Au cours des échanges, certains représentants des employeurs ont évoqué leur incapacité à appliquer, dès à présent, le SMIG projeté à 21 500 FC. Face à cela, la Première ministre a réaffirmé qu’il n’y aura pas de recul sur un acquis social jugé fondamental. Cette posture a été saluée par les représentants des travailleurs, qui estiment que Judith Suminwa Tuluka est entrée dans l’histoire sociale du pays pour avoir porté une augmentation historique du SMIG, sous l’impulsion du Président de la République, Félix Antoine Tshisekedi Tshilombo.
En effet, depuis 2007, le SMIG était resté figé à 7 075 FC, un montant devenu dérisoire face au coût de la vie. Le Gouvernement Suminwa l’a porté à 14 500 FC, avec une projection claire à 21 500 FC dès janvier 2026, traduisant la volonté de réhabiliter le travailleur congolais et de renforcer le pouvoir d’achat des ménages.

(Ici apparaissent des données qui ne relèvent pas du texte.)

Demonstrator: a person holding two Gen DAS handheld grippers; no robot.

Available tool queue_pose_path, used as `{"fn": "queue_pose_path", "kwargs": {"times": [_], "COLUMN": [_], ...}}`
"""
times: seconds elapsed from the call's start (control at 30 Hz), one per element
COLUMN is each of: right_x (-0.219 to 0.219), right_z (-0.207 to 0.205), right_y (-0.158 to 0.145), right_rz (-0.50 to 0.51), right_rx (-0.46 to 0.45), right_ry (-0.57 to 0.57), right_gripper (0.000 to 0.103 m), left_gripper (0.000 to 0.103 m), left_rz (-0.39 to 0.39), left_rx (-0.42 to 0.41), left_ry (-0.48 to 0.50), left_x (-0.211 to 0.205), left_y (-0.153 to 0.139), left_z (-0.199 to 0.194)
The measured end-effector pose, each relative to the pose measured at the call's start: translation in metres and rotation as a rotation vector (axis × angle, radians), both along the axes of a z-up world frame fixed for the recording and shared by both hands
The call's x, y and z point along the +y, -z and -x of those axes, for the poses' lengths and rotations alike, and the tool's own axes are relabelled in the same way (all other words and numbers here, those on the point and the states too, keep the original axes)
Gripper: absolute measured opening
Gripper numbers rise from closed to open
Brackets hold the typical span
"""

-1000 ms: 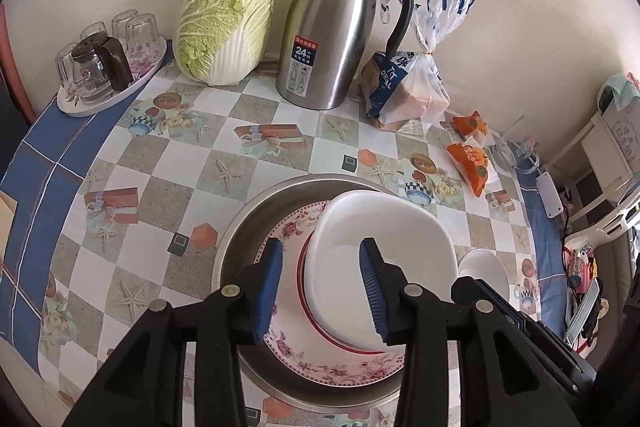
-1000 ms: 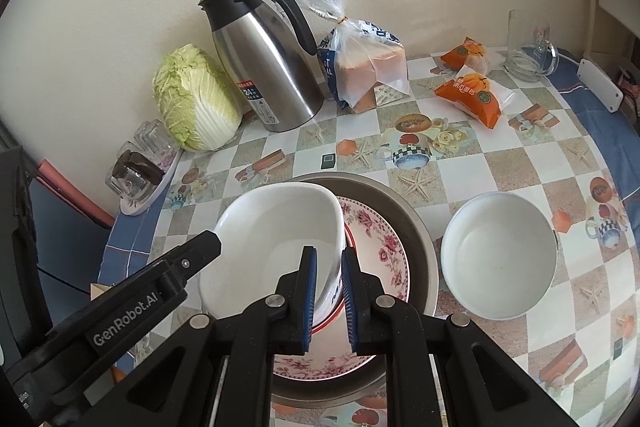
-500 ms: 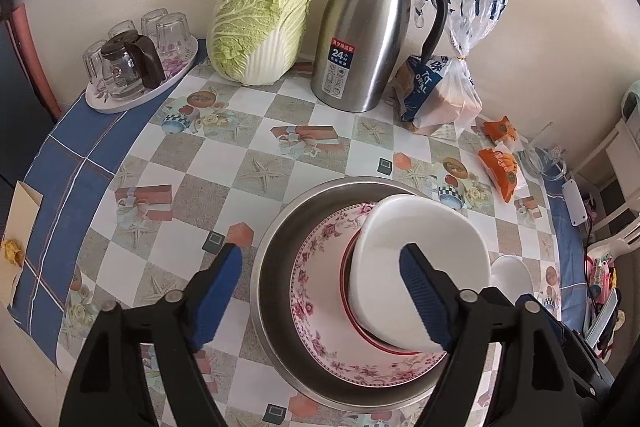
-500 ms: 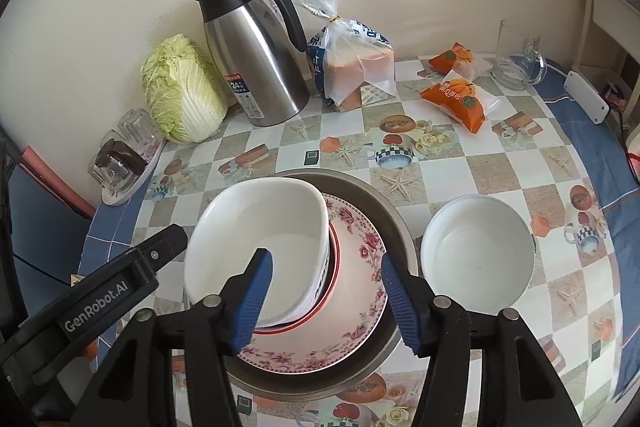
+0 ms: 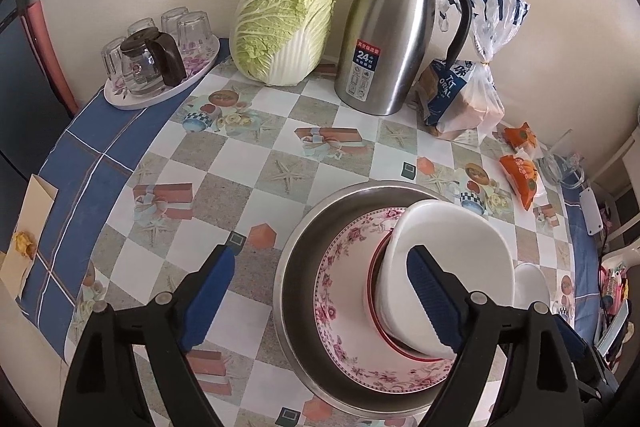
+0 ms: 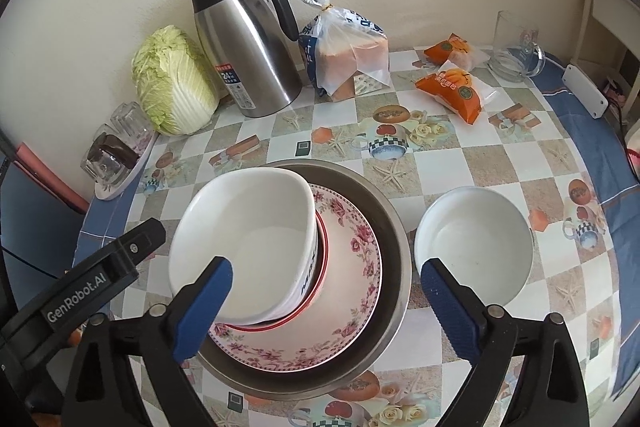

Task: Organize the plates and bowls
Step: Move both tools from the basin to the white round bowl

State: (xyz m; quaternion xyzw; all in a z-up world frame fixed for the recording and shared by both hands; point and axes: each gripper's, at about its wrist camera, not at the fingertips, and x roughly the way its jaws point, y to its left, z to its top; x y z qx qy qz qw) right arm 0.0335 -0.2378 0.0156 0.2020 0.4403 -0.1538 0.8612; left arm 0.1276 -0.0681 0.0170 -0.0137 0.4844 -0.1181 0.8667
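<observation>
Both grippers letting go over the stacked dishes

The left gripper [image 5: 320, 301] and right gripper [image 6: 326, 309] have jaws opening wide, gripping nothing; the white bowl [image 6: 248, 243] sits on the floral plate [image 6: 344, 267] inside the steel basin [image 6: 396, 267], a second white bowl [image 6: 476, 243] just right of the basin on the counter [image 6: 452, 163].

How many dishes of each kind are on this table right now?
White bowls: 2, one in the stack, one alone on the tablecloth
Red-rimmed bowl: 1
Flowered plate: 1
Steel basin: 1
Total: 5
</observation>
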Motion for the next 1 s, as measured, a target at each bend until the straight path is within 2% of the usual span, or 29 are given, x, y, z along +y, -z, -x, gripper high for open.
{"fn": "queue_pose_path", "kwargs": {"times": [0.23,0.43,0.57,0.77,1.0], "right_x": [-0.003,-0.014,-0.035,-0.073,-0.124], "right_z": [0.002,0.009,0.024,0.054,0.097], "right_y": [-0.001,-0.007,-0.014,-0.029,-0.038], "right_rz": [0.006,-0.004,-0.001,0.025,0.016], "right_rx": [0.002,-0.016,-0.032,-0.063,-0.097], "right_ry": [0.012,0.018,0.082,0.178,0.327], "right_gripper": [0.103,0.103,0.103,0.103,0.103], "left_gripper": [0.089,0.089,0.089,0.089,0.089], "left_rz": [0.013,0.06,0.082,0.164,0.197], "left_rx": [-0.017,-0.052,-0.069,-0.083,-0.078], "left_ry": [-0.025,-0.01,0.029,0.091,0.199], "left_x": [0.003,-0.003,-0.019,-0.044,-0.087], "left_y": [-0.006,-0.023,-0.032,-0.046,-0.048], "left_z": [0.001,0.013,0.026,0.046,0.069]}}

Cette réforme s’inscrit pleinement dans le Programme d’Actions du Gouvernement (PAG) 2024–2028, notamment dans son premier pilier relatif à la création d’emplois décents et à la protection du pouvoir d’achat, ainsi que dans le principe directeur faisant du dialogue social un instrument clé de cohésion nationale. Pour aplanir les divergences persistantes entre le patronat et les travailleurs, la Première ministre a encouragé la tenue, dans les tout prochains jours, de la réunion du Conseil national du travail (CNT), cadre légal et permanent du dialogue social en République démocratique du Congo.
« La Première ministre a voulu s’assurer, six mois après la signature de son décret, de la compréhension commune et de l’effectivité de son application. Il y a des divergences, mais il est prévu que les partenaires se retrouvent autour du ministre du Travail au sein du Conseil national du travail, afin de préserver la paix sociale dans les secteurs public et privé », a déclaré le ministre de la Communication et Médias, Patrick Muyaya.
De son côté, le ministre de l’Emploi et du Travail, Ferdinand Massamba wa Massamba, a rappelé l’existence d’un dispositif légal de suivi. « La loi prévoit une commission de suivi du SMIG. Elle a travaillé et, au bout de six mois, elle renvoie ses conclusions vers une instance plus large, le Conseil national du travail, qui sera convoqué pour examiner ce qui marche, ce qui ne marche pas et les ajustements nécessaires. »
Pour les travailleurs, la ligne du Gouvernement est claire. Le président de l’Intersyndicale nationale de l’administration publique, Fidèle Kiyangi, a salué l’engagement personnel de la Cheffe du Gouvernement. « Nous avons dit à Son Excellence Madame la Première ministre que le SMIG de 21 500 FC ne changera pas et que celui de 14 500 FC ne sera pas remis en cause. Elle nous a rassurés de son soutien et de sa détermination à faire appliquer son décret. » Il a ajouté que les travailleurs manquent de mains pour applaudir le Président de la République et la Première ministre pour avoir soutenu un SMIG à visage humain, respectueux du panier de la ménagère.
Notons que la prochaine réunion du CNT portera essentiellement les discussions sur la tension de 1 à 10 concernant l’application du SMIG, l’option à lever sur le SMAG (Salaire minimum agricole garanti) et les échanges sur les jours fériés.